TS: Yes, absolutely. But I never think about it as science fiction. I think more about it as the individual words — science and fiction — and how the two things are so closely intertwined. For example, in the photograph of the Matterhorn ride at Disneyland, the mountain is clearly not the real Matterhorn, so what does it show us? It’s an embodiment of Disney’s fascination with traveling in Europe, being overwhelmed by a natural phenomenon, and creating a papier-mâché masquerade of that experience for others. When you’re looking at laboratories and scientific research centers, if you don’t know exactly what these machines and environments are doing, they offer us an opportunity to ask, What do they tell us as an atmospheric entity about humankind’s aspirations, obsessions, entanglements? Again, I’m not against technology, but there is always a political agenda in place as well, which is what I question and try to make art about.
AS: In a sense, your intentions and motivations are both political and personal.
TS: Yes. In recent photography, the personal and private have become so dominant — through Instagram, social media, and photographers who have been very successful in celebrating their private lives. I find this a bit boring. In the history of art, everything that has survived from any culture was not art that remained within the private sphere.
Since the end of 2016, I’ve been photographing dead animals at the Leibniz Institute for Zoo and Wildlife Research in Berlin. I maybe wanted to do this partly because I’m getting older, people around me are starting to die, and the limits of life have become more apparent to me than they used to be. The subject matter here is something that touches me and comes from my inner thoughts, but is also more generally about humankind at large.
AS: Looking back at your overall oeuvre, this new body of work that you’re making at the Leibniz Institute seems to take a very different approach, at least aesthetically.
TS: Yes. It’s very different, and I’m surprised myself. That said, I have made work within the medical field in recent years—in relation to technology’s response to sickness and disease — so I had already come close to death as a subject matter. I never felt like photographing dead people, however, because this would always be a specific individual. When it’s a dead bear or zebra, it’s more of an “animal” or “soul.”
AS: Do you see these photographs as being along the lines of memento mori?
TS: The work is definitely in line with the history of memento mori. Maybe twenty years ago, I was in Milan at the Pinacoteca di Brera and was quite struck by Andrea Mantegna’s fabulous painting Lamentation over the Dead Christ (c. 1483). The body has this gesture of a complete absence of tension, which kept coming back to my mind. I’m still in the process of slowly making this work.

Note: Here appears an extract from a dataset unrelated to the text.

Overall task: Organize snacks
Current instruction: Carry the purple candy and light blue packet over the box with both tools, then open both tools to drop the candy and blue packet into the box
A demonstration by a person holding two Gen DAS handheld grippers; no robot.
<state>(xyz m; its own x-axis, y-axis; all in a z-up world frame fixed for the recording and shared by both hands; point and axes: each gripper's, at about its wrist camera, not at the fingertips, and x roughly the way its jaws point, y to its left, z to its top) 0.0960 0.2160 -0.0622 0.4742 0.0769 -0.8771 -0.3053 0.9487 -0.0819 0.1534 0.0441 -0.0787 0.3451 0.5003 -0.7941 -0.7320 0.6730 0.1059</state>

AS: Last week you were photographing the corpse of a black jaguar at the Leibniz Institute. Do you feel that this particular picture was successful?
TS: I think so, but I haven’t edited the results yet. I made one picture from directly above, but then tried something else. Like in the Mantegna painting, I went very low and photographed the jaguar from a very short perspective—I wanted to concentrate on its face — and, in the back of the picture, you can see the legs of the lab tables, as well as the feet of some of the people who were standing there. The gesture of the animal’s body means a lot. With only a little change to the camera position, the body suddenly looks like it’s jumping or falling. Very minute reorchestrations of perspective completely change how the animal appears in the frame. It’s very peculiar to be in the presence of death.